Have a look at the original dataset in BigQuery. Then read through the query below and make sure you understand what it is doing.
In [ ]:
sql="""
#standardSQL
SELECT
(SELECT MAX(IF(index=10, value, NULL)) FROM UNNEST(hits.customDimensions)) AS content_id
FROM `cloud-training-demos.GA360_test.ga_sessions_sample`,
UNNEST(hits) AS hits
WHERE
# only include hits on pages
hits.type = "PAGE"
AND (SELECT MAX(IF(index=10, value, NULL)) FROM UNNEST(hits.customDimensions)) IS NOT NULL
GROUP BY
content_id
"""
content_ids_list = bigquery.Client().query(sql).to_dataframe()['content_id'].tolist()

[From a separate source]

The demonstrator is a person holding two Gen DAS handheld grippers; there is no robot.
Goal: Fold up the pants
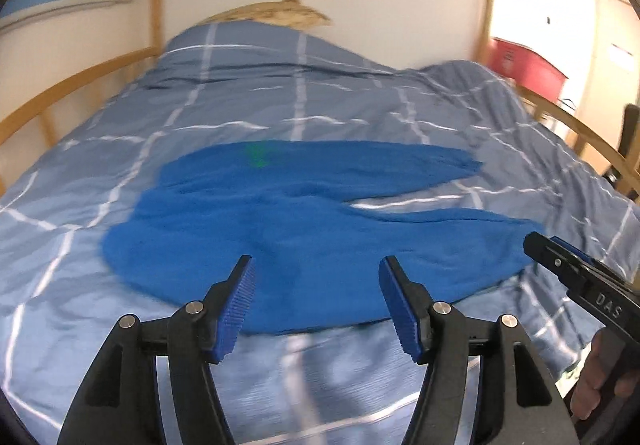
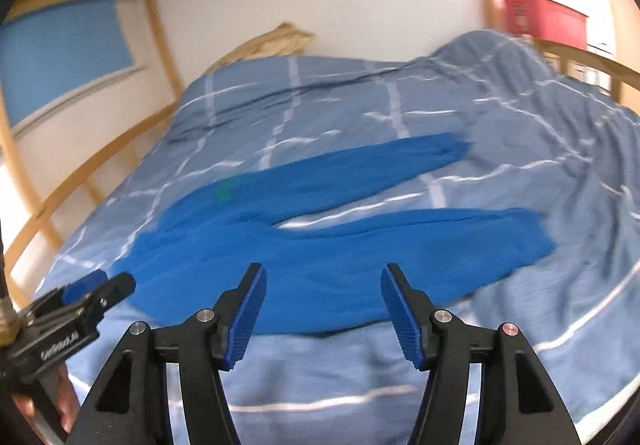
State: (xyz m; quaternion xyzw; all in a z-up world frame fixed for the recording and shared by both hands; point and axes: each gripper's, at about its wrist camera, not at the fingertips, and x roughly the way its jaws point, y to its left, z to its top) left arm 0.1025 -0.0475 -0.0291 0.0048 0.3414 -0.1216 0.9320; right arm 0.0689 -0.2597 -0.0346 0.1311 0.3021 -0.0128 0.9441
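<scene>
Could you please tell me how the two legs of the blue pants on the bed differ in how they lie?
The far leg of the blue fabric pants looks narrower and ends further back on the checked blue duvet. The near leg looks broader, ending closer to the camera. Both lie flat, splayed apart, pointing right.

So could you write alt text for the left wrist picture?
Blue pants lie spread flat on a bed's checked blue duvet, legs apart. The open, empty left gripper hovers in front; the right gripper shows at right.

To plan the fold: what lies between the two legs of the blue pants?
Only bare checked duvet shows between the pants legs, clearest in the right wrist view.
</scene>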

write_list_to_disk(content_ids_list, "content_ids.txt")
print("Some sample content IDs {}".format(content_ids_list[:3]))
print("The total number of articles is {}".format(len(content_ids_list)))
There should be 15,634 articles in the database.
Next, we'll create a local file which contains a list of article categories and a list of article authors.
Note the change in the index when pulling the article category or author information. Also, we are using the first author of the article to create our author list.
Refer back to the original dataset, use the hits.customDimensions.index
field to verify the correct index.
In [ ]:
sql="""
#standardSQL
SELECT
(SELECT MAX(IF(index=7, value, NULL)) FROM UNNEST(hits.customDimensions)) AS category
FROM `cloud-training-demos.GA360_test.ga_sessions_sample`,
UNNEST(hits) AS hits
WHERE
# only include hits on pages
hits.type = "PAGE"
AND (SELECT MAX(IF(index=7, value, NULL)) FROM UNNEST(hits.customDimensions)) IS NOT NULL
GROUP BY
category
"""
categories_list = bigquery.Client().query(sql).to_dataframe()['category'].tolist()
write_list_to_disk(categories_list, "categories.txt")
print(categories_list)
The categories are 'News', 'Stars & Kultur', and 'Lifestyle'.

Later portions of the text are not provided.